══ Available data ══
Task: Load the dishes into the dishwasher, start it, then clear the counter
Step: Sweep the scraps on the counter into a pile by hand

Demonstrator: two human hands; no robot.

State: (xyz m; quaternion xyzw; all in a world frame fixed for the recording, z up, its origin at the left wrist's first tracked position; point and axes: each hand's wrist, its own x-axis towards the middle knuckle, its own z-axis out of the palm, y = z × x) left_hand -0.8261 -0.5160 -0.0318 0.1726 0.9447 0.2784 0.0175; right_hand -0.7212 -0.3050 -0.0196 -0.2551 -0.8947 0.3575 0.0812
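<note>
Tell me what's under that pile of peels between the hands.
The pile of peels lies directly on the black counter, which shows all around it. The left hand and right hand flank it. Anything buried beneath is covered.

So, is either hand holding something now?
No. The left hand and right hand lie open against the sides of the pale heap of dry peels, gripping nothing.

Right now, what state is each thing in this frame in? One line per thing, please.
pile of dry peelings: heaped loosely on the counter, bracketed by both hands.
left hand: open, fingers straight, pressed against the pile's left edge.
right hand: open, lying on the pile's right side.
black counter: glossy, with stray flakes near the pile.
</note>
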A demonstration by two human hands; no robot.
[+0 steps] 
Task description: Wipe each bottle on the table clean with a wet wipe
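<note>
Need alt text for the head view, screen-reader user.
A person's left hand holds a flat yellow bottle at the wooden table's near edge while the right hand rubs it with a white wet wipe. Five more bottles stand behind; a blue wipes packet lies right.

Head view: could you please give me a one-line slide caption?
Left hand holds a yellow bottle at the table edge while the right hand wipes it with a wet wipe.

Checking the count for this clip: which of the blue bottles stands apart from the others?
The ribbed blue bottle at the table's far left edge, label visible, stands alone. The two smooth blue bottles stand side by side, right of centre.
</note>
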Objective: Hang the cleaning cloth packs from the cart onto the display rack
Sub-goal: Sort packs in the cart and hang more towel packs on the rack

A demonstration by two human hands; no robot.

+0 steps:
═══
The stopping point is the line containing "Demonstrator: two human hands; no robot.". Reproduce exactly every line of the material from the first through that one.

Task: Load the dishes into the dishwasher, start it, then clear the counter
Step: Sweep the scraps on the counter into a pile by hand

Demonstrator: two human hands; no robot.

With that, the output is complete.